• Exercise description:
From the line containing "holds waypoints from" down to the line containing "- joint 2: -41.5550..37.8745" in the records below, reproduce every line exactly, ends included, and omit all others.

• Records provided:

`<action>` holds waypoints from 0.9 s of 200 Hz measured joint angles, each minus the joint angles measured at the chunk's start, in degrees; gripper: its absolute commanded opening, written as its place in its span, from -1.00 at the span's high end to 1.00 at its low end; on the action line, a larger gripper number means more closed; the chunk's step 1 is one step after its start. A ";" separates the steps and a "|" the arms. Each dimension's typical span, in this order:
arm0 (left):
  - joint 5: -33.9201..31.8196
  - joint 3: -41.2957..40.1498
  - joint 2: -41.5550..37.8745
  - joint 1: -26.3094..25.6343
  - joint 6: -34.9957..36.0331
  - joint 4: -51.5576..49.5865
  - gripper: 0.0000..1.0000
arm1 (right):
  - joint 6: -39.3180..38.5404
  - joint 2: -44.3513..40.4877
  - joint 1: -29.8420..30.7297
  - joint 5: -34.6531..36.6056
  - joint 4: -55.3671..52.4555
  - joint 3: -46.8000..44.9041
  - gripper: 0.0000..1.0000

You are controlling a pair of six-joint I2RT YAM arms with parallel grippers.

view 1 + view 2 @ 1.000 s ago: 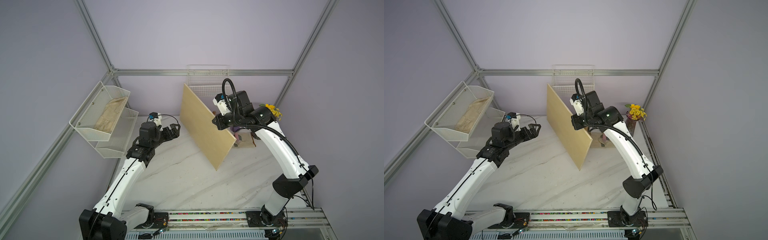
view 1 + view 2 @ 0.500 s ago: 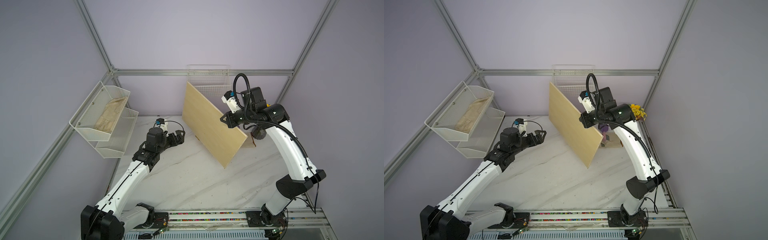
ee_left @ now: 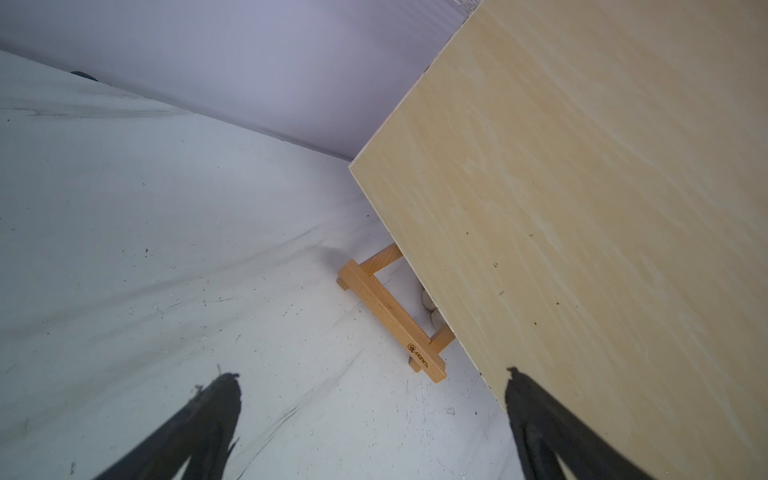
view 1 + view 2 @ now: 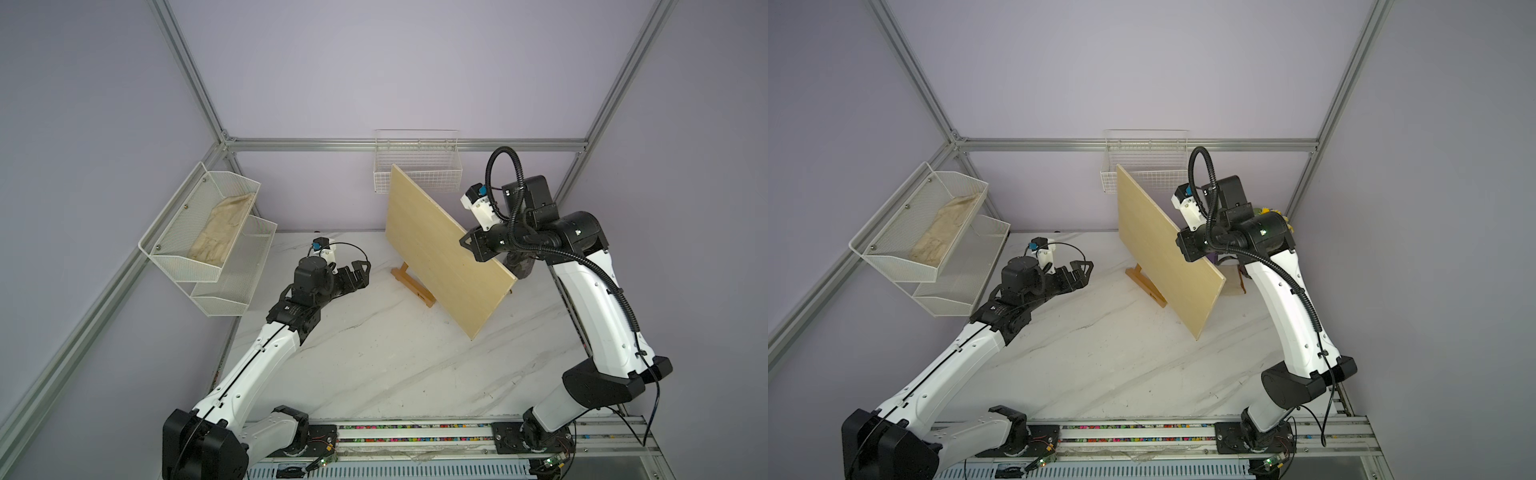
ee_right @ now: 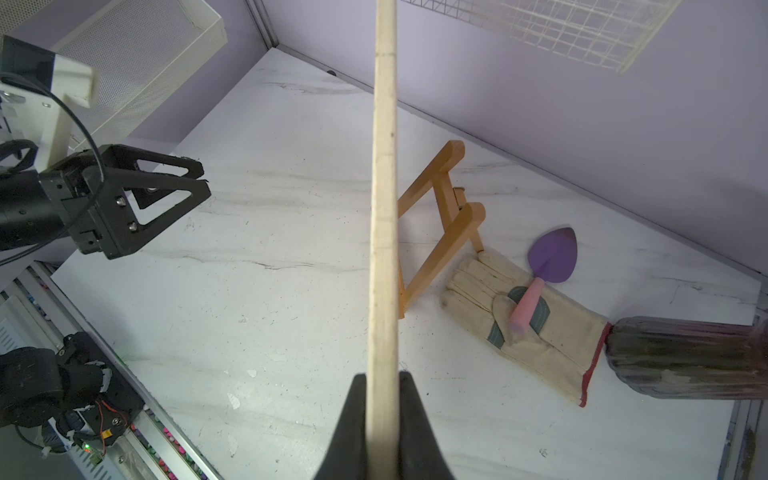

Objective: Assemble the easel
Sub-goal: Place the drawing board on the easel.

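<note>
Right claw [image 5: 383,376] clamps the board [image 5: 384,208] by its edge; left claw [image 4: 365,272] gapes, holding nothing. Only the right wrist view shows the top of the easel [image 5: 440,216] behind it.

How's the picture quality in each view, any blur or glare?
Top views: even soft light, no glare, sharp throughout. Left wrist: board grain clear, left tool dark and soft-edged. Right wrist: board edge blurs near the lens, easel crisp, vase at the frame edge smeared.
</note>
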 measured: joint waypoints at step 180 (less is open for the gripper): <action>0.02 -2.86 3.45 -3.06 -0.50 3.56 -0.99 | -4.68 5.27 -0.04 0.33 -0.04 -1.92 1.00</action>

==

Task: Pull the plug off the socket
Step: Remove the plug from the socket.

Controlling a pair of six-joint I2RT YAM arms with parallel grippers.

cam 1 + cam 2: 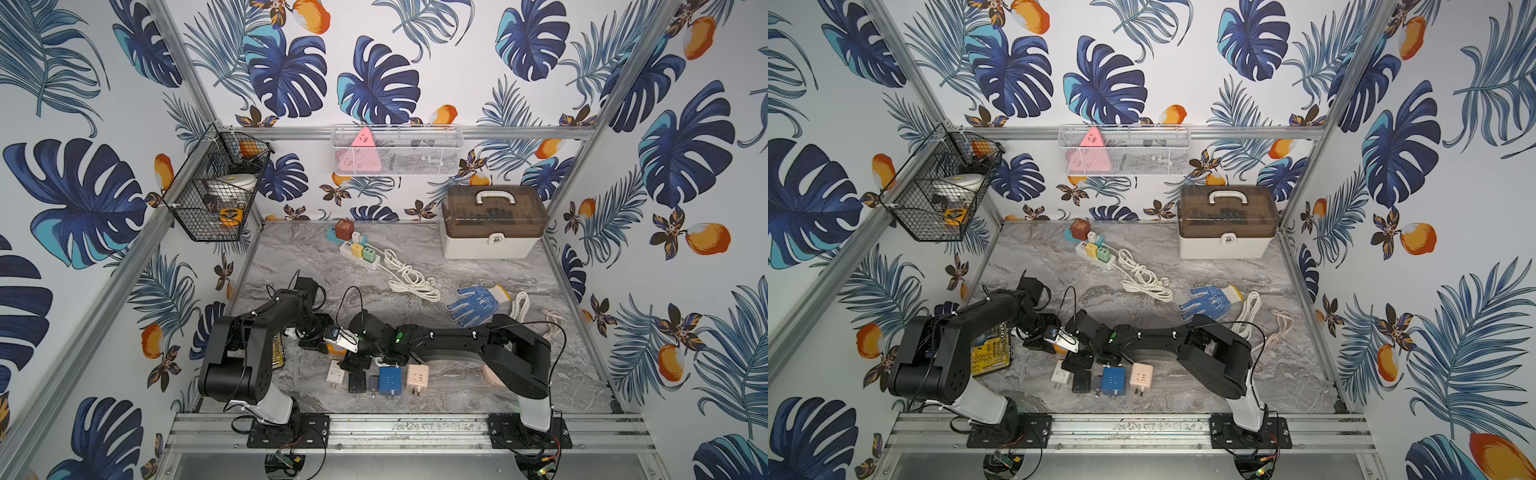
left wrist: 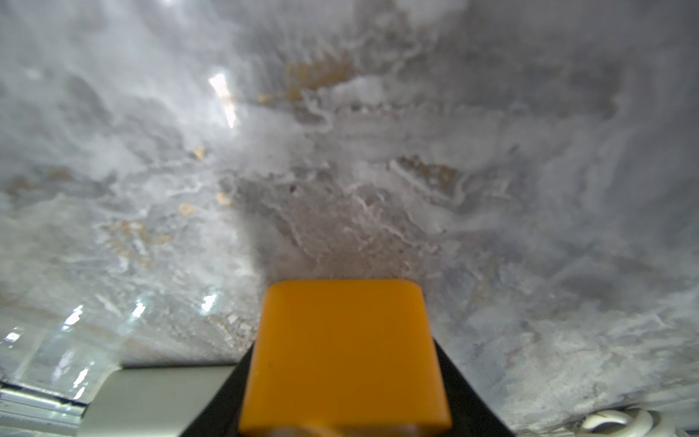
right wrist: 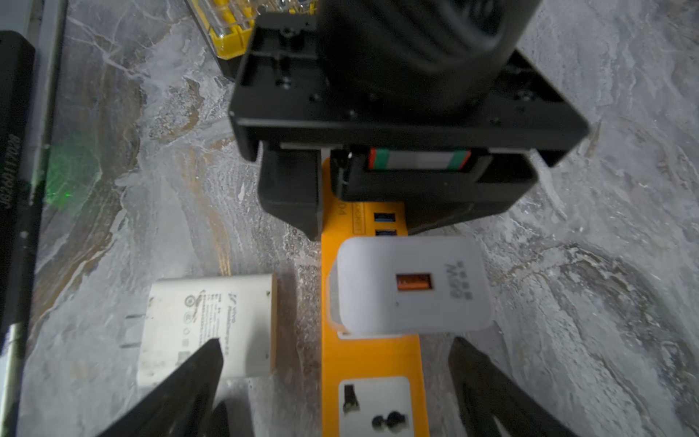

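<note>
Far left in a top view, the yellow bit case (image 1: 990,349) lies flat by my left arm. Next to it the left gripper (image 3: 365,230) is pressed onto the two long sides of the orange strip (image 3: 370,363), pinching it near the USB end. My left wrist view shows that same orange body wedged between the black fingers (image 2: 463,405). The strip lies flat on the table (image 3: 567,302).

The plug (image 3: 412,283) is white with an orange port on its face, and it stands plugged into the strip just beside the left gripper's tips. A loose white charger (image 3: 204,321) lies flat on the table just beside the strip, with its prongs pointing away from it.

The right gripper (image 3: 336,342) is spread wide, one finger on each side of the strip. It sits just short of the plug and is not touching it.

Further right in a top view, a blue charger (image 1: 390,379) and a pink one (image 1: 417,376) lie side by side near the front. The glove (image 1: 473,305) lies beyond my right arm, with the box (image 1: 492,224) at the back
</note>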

• The answer:
`<action>` holds waypoints from 0.9 s of 200 Hz measured joint angles, each minus the joint angles measured at the chunk's start, in degrees; gripper: its absolute commanded opening, written as its place in its span, from -1.00 at the span's high end to 1.00 at its low end; on the action line, a larger gripper number means more closed; the chunk's step 1 is one step after its start. A ";" separates the steps and a "|" the arms. Each dimension's typical span, in this order:
arm0 (left):
  - joint 5: -33.9201..31.8196
  - joint 3: -41.2957..40.1498
  - joint 2: -41.5550..37.8745

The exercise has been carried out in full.